1/6 Update – A few folks outside of our industry have misunderstood the Section 7702 changes to mean that, suddenly, people can “contribute” more money to life insurance than before. That’s not what happened. Contributions to life insurance have never been limited in the same way that, for example, IRA contributions are limited. Instead, life insurance contributions have only been limited by the ability of the person to be insured with a sufficient death benefit to allow a certain premium level. That rarely, if ever, is a problem except in extreme cases at both the bottom and top end of the market. Nothing about this rule change affects the ability for people to use life insurance for its accumulation and tax attributes, it just makes the life insurance policy slightly – and I mean slightly – more efficient than before for that purpose.
1/5 Update – A subscriber reached out to point out that Private Placement benefits from the higher contribution limits without the issues with Target premium. That observation is spot on. Private Placement compensation is already usually related to total premium and/or policy cash values so it will be unaffected by the higher premium limits.

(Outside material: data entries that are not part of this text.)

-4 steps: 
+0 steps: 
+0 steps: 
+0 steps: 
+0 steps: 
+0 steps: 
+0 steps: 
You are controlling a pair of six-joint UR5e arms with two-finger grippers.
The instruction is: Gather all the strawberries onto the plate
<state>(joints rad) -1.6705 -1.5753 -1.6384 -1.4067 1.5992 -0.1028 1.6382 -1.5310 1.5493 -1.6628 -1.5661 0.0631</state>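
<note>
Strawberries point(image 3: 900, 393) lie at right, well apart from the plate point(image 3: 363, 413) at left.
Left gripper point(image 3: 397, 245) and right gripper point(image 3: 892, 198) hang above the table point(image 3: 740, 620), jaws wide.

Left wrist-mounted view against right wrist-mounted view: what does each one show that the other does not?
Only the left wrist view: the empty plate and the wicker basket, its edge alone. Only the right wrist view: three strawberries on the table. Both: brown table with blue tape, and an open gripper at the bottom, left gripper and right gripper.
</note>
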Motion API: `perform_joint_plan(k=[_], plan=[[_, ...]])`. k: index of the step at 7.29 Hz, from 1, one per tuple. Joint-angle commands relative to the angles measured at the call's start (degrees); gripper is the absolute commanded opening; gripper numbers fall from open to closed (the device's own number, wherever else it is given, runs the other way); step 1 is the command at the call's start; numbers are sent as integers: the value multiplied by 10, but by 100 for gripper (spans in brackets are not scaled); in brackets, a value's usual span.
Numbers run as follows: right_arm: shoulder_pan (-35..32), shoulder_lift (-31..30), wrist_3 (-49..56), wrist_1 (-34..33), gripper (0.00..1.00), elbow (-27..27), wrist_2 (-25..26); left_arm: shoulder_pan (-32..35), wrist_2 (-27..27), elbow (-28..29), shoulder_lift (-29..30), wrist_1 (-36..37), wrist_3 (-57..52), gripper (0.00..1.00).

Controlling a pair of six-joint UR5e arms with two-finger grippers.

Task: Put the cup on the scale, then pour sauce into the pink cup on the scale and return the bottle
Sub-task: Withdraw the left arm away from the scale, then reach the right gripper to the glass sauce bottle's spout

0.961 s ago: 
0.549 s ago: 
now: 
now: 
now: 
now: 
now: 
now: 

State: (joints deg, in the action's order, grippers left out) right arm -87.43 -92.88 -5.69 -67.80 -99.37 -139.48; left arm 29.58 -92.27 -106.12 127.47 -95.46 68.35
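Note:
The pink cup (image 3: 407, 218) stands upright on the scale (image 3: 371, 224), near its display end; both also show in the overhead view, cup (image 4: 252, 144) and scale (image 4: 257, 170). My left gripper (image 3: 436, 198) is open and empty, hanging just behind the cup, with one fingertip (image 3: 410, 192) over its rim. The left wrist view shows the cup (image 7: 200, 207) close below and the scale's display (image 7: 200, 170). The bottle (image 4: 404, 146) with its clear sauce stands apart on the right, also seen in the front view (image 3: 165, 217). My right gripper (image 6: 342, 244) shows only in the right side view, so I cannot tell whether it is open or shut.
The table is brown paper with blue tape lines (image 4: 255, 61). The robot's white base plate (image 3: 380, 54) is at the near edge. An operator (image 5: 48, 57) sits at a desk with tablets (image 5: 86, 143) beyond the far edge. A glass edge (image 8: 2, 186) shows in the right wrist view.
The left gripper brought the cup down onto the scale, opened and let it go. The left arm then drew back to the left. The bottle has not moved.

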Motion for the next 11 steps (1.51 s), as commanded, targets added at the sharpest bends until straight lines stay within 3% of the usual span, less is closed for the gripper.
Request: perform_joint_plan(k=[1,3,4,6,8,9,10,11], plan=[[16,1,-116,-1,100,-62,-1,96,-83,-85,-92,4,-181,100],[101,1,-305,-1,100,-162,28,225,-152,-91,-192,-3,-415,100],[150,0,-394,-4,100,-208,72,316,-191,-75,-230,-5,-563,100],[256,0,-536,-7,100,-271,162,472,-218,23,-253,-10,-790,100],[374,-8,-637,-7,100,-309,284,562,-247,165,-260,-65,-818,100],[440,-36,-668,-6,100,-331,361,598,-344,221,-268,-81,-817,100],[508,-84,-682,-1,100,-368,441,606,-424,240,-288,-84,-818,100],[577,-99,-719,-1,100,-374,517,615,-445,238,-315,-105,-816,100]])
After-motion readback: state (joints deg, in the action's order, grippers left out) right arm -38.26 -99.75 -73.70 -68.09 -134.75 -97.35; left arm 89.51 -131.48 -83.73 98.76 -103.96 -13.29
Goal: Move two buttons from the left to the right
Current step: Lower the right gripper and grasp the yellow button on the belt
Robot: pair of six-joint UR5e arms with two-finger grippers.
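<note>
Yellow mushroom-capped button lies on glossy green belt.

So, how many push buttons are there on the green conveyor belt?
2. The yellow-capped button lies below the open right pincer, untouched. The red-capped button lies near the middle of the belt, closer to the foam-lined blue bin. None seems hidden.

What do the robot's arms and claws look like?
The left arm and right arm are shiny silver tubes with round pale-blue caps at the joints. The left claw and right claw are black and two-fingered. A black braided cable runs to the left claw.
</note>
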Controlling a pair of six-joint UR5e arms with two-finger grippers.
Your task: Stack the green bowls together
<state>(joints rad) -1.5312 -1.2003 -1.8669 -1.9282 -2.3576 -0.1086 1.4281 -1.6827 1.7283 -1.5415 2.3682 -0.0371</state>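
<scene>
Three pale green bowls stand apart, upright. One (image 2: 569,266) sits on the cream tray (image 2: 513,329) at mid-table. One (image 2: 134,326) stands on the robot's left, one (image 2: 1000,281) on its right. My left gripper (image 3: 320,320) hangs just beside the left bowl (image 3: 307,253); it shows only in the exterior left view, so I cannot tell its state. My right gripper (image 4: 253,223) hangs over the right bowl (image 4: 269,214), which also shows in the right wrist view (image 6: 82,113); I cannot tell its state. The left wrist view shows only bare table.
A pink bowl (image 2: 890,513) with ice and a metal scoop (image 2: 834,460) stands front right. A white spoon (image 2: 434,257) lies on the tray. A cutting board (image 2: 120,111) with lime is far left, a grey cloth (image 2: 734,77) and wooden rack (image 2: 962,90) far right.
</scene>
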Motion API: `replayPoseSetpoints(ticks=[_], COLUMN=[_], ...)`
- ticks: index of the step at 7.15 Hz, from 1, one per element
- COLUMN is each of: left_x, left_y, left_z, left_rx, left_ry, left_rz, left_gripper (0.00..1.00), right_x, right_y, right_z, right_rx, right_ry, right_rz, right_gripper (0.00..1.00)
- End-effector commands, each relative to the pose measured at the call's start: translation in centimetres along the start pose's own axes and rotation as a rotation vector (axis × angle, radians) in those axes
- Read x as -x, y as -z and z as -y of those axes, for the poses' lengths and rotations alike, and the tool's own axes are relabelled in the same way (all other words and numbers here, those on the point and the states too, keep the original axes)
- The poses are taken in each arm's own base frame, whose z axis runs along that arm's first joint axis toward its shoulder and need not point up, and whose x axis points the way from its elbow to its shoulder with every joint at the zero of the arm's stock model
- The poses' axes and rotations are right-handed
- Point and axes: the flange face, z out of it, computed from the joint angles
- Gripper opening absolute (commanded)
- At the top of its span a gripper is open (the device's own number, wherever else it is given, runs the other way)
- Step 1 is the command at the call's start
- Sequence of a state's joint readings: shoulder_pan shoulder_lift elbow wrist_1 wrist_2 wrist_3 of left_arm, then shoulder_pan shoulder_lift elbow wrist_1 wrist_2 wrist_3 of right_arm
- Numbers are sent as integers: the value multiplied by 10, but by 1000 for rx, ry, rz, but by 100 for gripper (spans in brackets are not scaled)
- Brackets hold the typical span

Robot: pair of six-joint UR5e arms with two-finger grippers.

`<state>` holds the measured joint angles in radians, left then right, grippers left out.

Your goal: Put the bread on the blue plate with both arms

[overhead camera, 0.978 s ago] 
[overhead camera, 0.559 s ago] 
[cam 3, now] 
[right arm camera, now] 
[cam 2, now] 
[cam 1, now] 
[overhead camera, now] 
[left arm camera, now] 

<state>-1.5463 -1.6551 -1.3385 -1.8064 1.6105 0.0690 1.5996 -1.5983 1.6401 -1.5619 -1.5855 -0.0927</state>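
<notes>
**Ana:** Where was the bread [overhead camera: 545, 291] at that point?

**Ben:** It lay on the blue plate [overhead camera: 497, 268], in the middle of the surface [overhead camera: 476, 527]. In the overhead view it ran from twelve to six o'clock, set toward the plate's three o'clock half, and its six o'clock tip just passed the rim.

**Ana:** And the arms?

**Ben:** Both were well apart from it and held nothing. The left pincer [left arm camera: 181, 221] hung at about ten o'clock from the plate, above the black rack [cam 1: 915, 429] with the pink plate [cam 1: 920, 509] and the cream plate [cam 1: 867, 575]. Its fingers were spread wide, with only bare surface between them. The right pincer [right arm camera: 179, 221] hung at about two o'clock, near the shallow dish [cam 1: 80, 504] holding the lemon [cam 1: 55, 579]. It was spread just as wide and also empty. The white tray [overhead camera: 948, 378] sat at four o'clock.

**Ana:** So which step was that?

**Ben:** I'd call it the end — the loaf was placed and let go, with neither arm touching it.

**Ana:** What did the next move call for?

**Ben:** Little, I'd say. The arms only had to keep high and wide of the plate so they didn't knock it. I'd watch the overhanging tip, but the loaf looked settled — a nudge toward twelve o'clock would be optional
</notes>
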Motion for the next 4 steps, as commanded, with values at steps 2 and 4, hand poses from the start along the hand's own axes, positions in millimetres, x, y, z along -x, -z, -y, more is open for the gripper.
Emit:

1/5 Update – I’ve received a couple of questions regarding in-force treatment of policies. The new 7702 limits do not apply to in-force policies. The in-force policy will be limited by the contribution limits and corridor (if CVAT) stated in the original contract language. However, it seems as though material modifications to the policy, such as a face increase, could be treated as a “new” contract that gets the new and higher contribution limits. That still seems to be an open question and I’ll revise this answer once I know more.